Un risque de pénurie écarté, mais une facture salée
Interrogé sur un éventuel risque de pénurie de carburant aviation, Emmanuel Brehmer déclare : « Pour cela, je fais confiance au gouvernement. » Il ajoute : « S'il n'y a pas de pénurie, le risque vient d'un impact fort sur le coût du billet. » Selon lui, les compagnies traditionnelles pourraient voir leurs tarifs augmenter jusqu'à 25 %, tandis que les compagnies à bas coûts pourraient subir une hausse de 50 % de leurs coûts d'exploitation, qualifiée de « colossale ».
Des signaux inquiétants dans le secteur
Certaines compagnies, comme Lufthansa et Transavia, ont déjà supprimé des vols. Emmanuel Brehmer explique que les compagnies aériennes, depuis la crise sanitaire, ont besoin d'une profitabilité à court terme, parfois sur un mois seulement. « Qu'un avion vole ou ne vole pas, il génère des coûts fixes. Tant que les revenus couvrent les coûts variables, la compagnie vole. Si ce n'est plus le cas, elle ne vole plus. »

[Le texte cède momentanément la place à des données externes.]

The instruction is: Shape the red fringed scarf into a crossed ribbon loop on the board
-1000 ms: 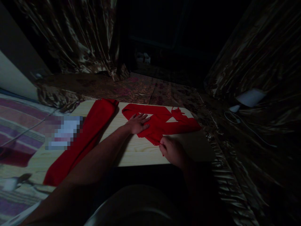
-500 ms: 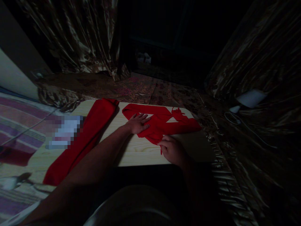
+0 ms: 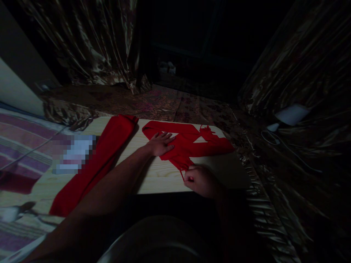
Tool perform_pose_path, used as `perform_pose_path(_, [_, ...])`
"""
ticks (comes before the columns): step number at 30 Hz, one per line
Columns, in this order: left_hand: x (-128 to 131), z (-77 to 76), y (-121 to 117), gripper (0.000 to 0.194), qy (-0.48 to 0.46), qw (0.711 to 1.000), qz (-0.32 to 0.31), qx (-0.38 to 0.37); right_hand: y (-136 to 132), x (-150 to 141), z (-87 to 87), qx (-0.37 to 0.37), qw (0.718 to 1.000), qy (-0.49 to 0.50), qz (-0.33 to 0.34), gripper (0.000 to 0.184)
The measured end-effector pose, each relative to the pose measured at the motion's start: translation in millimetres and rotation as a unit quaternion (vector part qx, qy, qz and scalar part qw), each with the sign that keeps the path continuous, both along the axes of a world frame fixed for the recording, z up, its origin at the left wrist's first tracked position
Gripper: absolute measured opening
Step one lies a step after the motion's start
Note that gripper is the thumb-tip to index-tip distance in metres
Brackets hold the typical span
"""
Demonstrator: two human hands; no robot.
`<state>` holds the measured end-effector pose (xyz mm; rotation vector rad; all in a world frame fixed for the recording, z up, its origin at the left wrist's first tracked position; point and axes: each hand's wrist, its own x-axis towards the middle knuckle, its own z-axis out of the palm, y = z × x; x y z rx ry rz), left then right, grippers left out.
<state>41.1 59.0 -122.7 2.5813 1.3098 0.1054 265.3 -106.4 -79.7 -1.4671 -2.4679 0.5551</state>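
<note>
A red fringed scarf (image 3: 214, 146) lies in crossed loops on a pale wooden table (image 3: 161, 180). My left hand (image 3: 162, 143) rests flat on the scarf where its bands cross, fingers spread. Close to the table's near edge, my right hand (image 3: 201, 179) is closed in a pinch on the fringe at the scarf's near end. A few red strands show beside its fingertips. More fringe sticks out at the scarf's far right end. Left of my left forearm, a long folded red cloth (image 3: 95, 168) lies slantwise across the table.
A blurred-out flat item (image 3: 75, 153) lies at the table's left side. Striped bedding (image 3: 24, 135) spreads on the left. A white lamp-like object (image 3: 293, 114) with a cable lies at the right. Patterned curtains (image 3: 101, 47) hang behind, and the room is dark.
My right hand has moved slightly toward me, its fingers curling tighter, and the fringe at the scarf's near end now shows drawn out. My left hand has stayed in place.
</note>
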Motion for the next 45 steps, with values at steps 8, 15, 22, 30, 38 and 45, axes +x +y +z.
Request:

Pas d'impact immédiat sur Montpellier
Pour l'instant, aucune répercussion ne touche l'aéroport de Montpellier ni les compagnies qui le desservent. Le programme de vols pour l'été sera assuré. Concernant l'avitaillement en carburant, assuré par Air Total, le président affirme : « Nous n'avons pas de pénurie et aucune inquiétude à ce sujet à ce jour. »
Une pression partagée entre aéroports
Emmanuel Brehmer souligne que les aéroports de taille comparable connaissent les mêmes situations, pressions et difficultés. « Nous ne nous disons pas tout, car nous sommes tous sous la pression des compagnies. » Pour les petits aéroports dépendant d'une seule compagnie low cost, la situation est plus fragile.
Des annonces à venir
Malgré ce contexte morose, des bonnes nouvelles sont attendues : le lancement de la base de Volotea à l'automne, avec un avion basé et vingt-cinq nouvelles destinations, est maintenu. Quant au renforcement de la base de Transavia avec un deuxième Airbus A320 en 2027, la direction ne peut pas encore s'exprimer. Enfin, une « grosse annonce » sur l'aspect domanial de l'aéroport est prévue début juin.